=== Section Start ===

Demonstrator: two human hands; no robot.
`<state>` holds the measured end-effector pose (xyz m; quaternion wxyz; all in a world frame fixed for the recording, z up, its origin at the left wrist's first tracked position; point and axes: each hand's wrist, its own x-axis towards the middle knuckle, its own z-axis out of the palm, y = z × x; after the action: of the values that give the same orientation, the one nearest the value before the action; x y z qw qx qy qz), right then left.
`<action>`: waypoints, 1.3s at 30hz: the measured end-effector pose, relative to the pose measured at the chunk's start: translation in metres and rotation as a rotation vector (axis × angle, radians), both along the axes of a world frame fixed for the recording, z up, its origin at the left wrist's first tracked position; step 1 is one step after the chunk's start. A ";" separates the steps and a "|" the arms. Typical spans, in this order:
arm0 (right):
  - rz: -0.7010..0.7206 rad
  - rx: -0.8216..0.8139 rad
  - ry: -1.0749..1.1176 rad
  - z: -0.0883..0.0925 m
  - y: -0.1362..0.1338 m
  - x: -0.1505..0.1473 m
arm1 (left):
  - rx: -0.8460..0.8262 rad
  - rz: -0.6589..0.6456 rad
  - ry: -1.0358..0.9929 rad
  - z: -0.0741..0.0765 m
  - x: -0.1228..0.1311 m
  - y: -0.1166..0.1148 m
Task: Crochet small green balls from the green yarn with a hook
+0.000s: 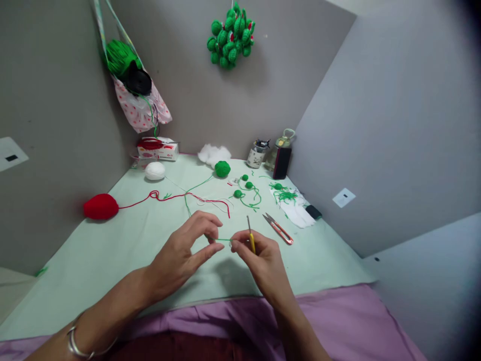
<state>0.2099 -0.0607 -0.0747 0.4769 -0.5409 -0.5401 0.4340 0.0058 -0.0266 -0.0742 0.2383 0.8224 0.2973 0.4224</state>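
At far left on the pale counter (112,250) sits a red yarn ball (100,207), its strand trailing rightward across the cloth; above and behind it hangs a dotted bag (131,108) with green yarn in its mouth; next come a white yarn ball (155,171) and, just behind it, a box (170,151); nearer the front, the left hand (188,245) is raised over the counter, thumb and forefinger parted; a green strand (224,239) runs from its bent fingers to the right hand, though how firmly the left fingers grip it I cannot tell; farther back, white stuffing (210,154) lies behind a green yarn ball (222,169); high on the wall hangs a cluster of green crocheted pieces (227,42); the right hand (261,255) pinches the strand's other end between thumb and forefinger, a yellow-handled hook (252,243) held upright among its fingers; beyond it are small green balls (238,194); to its right lie orange-handled snips (280,230); farther right, green scraps (287,195) rest on white paper (300,216).
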 end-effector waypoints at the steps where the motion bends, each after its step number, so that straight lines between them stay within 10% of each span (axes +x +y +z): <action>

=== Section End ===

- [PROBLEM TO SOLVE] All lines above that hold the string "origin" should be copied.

- [RESULT BELOW]
`<state>` holds the measured end-effector pose (xyz m; quaternion wxyz; all in a world frame fixed for the recording, z up, its origin at the left wrist's first tracked position; point and axes: each hand's wrist, its own x-axis towards the middle knuckle, its own z-axis out of the palm, y = z × x; after the action: of the values that give the same orientation, the one nearest the value before the action; x y z qw qx qy qz), right then left.
`<action>`: waypoints, 1.3s at 30hz: the measured end-effector pose, relative to the pose measured at the chunk's start: translation in metres and rotation as a rotation vector (axis × angle, radians), both along the axes of a world frame fixed for the recording, z up, its origin at the left wrist's first tracked position; step 1 is one step after the chunk's start. A ";" separates the steps and a "|" the arms. Typical spans, in this order:

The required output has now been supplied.